◆ **Task statement**: Repeat nothing but the lines below running from the one containing "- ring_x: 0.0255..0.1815" to the one containing "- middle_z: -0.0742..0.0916". Keep both end lines.
# # # # #
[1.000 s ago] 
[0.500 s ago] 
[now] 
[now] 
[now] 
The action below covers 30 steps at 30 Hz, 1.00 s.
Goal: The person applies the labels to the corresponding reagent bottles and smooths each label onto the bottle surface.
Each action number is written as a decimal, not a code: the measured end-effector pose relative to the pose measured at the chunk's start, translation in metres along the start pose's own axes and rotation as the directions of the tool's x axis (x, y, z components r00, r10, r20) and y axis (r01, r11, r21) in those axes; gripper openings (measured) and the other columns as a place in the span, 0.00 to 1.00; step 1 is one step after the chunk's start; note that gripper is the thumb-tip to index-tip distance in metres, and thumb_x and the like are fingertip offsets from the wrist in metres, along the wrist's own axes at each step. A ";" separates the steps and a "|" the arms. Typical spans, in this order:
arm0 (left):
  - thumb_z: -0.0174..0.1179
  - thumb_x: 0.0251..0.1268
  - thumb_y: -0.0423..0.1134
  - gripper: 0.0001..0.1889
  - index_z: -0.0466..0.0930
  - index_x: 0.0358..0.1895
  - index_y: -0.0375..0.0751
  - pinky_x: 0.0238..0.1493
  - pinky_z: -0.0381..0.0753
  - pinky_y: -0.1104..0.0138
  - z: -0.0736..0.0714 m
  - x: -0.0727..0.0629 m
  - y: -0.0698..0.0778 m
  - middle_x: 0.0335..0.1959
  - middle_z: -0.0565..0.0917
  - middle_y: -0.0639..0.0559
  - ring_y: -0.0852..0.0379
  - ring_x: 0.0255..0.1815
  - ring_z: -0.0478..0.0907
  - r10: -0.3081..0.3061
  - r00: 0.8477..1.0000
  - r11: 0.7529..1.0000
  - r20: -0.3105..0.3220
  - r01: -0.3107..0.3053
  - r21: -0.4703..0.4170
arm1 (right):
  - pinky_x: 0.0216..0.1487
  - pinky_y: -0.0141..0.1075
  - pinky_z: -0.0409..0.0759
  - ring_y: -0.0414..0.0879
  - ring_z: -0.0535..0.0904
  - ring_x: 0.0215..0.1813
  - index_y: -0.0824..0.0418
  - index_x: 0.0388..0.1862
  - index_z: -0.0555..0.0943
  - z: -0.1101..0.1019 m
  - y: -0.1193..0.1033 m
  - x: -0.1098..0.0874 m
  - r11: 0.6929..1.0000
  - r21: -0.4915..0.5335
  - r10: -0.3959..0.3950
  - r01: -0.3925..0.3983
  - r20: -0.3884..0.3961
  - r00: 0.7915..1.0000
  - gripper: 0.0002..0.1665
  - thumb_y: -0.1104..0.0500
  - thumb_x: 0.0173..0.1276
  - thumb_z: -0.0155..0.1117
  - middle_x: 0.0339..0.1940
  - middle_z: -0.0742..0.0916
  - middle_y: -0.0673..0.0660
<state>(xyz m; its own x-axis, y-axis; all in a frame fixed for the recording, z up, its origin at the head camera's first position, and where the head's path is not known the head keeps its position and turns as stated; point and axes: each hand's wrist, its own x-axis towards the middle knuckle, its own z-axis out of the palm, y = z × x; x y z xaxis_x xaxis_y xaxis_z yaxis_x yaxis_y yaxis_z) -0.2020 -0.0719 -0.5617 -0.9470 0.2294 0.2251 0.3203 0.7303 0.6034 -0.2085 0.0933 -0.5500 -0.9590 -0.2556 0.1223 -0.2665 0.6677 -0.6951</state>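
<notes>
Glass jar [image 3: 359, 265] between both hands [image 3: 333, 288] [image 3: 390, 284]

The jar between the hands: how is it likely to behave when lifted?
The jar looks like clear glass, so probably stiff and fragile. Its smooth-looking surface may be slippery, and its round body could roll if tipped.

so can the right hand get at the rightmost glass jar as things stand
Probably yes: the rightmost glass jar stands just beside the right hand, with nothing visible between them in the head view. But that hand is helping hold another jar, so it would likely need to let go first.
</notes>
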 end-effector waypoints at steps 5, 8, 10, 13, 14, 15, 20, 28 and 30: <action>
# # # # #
◆ **Solution for this task**:
  - ring_x: 0.0255..0.1815
  - ring_z: -0.0478..0.0907
  - r10: -0.3081..0.3061
  - r00: 0.8477..1.0000
  - r11: 0.7529..1.0000
  - r20: -0.3105..0.3220
  - r01: -0.3107..0.3053
  - r21: -0.4703..0.4170
arm1 (right):
  - pinky_x: 0.0216..0.1487
  - pinky_y: -0.0141..0.1075
  - pinky_z: -0.0409..0.0759
  - ring_y: -0.0414..0.0879
  - ring_z: -0.0535..0.0904
  - ring_x: 0.0215..0.1813
  - index_y: -0.0824..0.0418
  - index_x: 0.0388..0.1862
  - index_z: -0.0555..0.0943
  - z: -0.1101..0.1019 m
  - y: -0.1193..0.1033 m
  - x: -0.1098..0.0874 m
  - r11: 0.6929..1.0000
  - r21: -0.4915..0.5335
  - r10: -0.3959..0.3950
  - r01: -0.3925..0.3983
  - r20: -0.3884..0.3961
  - r00: 0.7915..1.0000
  - gripper: 0.0002..0.1665
  - thumb_y: -0.1104..0.0500
  - thumb_x: 0.0173..0.1276
  - thumb_z: -0.0155..0.1117
  - middle_x: 0.0339..0.1940
  - middle_z: -0.0742..0.0916

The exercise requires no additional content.